- Task to carry out: Go through the entries and copy every line that has the string "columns" in it.

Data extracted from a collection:

= Beginning of Section =

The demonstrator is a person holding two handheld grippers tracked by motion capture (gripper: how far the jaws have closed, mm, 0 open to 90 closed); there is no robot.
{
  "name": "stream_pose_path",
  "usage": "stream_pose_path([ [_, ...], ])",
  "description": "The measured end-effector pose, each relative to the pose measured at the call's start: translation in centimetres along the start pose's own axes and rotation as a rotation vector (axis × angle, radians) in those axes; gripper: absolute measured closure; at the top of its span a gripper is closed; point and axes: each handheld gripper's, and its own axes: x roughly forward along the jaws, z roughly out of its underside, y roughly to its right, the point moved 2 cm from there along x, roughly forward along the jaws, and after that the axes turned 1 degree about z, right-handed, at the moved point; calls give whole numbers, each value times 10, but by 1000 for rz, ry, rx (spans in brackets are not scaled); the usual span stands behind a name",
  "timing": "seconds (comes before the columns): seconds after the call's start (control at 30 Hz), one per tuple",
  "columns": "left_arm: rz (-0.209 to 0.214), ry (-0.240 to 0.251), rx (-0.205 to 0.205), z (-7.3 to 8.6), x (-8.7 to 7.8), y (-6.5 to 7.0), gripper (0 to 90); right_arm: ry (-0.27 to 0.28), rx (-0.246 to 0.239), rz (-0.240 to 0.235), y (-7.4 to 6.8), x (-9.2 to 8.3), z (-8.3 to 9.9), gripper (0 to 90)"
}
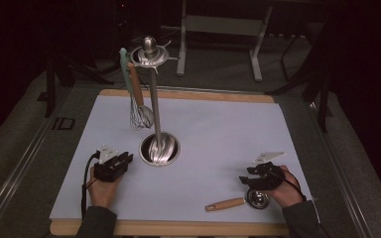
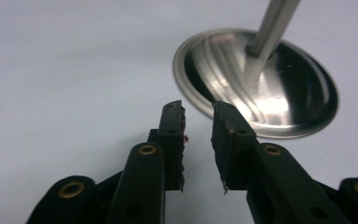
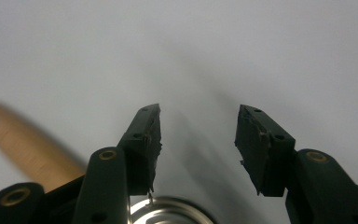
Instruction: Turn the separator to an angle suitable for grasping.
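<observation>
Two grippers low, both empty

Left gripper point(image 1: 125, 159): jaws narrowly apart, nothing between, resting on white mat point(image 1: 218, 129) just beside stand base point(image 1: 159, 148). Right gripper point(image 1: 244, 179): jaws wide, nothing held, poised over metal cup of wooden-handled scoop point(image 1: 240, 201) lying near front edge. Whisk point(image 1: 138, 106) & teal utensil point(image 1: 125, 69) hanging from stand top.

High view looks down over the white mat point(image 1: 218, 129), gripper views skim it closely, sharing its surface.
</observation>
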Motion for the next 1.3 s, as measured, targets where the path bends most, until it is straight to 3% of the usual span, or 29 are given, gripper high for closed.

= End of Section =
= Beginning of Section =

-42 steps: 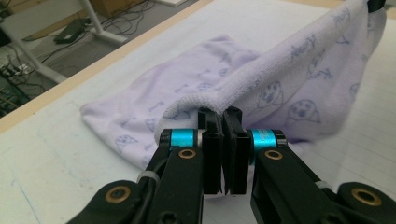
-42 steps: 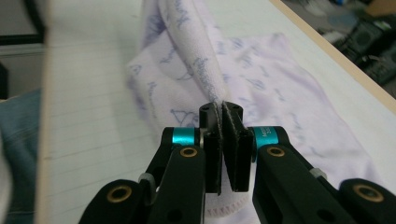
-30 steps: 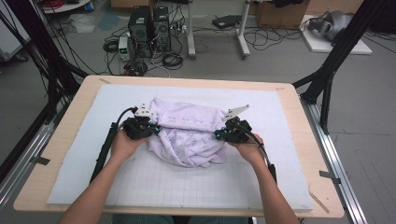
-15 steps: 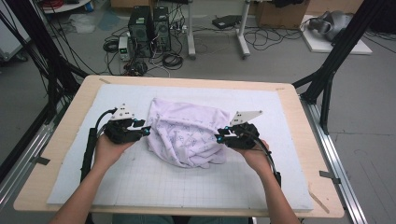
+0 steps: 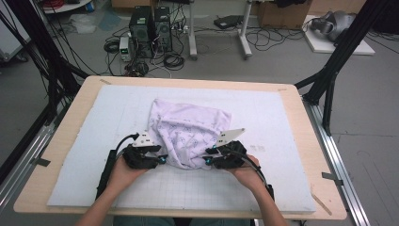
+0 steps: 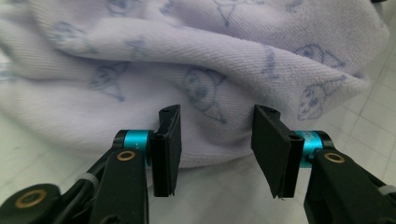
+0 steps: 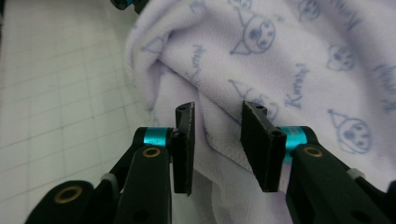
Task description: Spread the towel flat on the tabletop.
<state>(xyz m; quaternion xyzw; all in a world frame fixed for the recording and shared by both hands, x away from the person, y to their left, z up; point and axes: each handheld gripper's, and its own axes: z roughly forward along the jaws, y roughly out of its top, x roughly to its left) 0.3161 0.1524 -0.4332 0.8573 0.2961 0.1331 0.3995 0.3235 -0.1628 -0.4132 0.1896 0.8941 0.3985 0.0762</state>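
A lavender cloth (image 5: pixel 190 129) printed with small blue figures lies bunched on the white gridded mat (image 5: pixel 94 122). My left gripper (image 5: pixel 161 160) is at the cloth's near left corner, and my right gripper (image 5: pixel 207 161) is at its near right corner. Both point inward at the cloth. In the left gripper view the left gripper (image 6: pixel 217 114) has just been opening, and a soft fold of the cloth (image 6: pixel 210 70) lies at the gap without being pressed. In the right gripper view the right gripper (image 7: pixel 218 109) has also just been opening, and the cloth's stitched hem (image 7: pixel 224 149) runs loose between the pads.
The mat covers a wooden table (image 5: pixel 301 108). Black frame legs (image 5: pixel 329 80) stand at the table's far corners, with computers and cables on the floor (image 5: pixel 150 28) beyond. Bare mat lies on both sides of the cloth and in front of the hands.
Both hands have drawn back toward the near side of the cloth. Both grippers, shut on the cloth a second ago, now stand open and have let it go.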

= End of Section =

- Solution for this task:
  "timing": "seconds (comes before the columns): seconds after the call's start (control at 30 Hz), one per tuple",
  "columns": "left_arm: rz (-0.209 to 0.214), ry (-0.240 to 0.251), rx (-0.205 to 0.205), z (-7.3 to 8.6), x (-8.7 to 7.8), y (-6.5 to 7.0), gripper (0 to 90); right_arm: ry (-0.27 to 0.28), rx (-0.246 to 0.239), rz (-0.240 to 0.235), y (-7.4 to 6.8), x (-9.2 to 8.3), z (-8.3 to 9.9), gripper (0 to 90)"

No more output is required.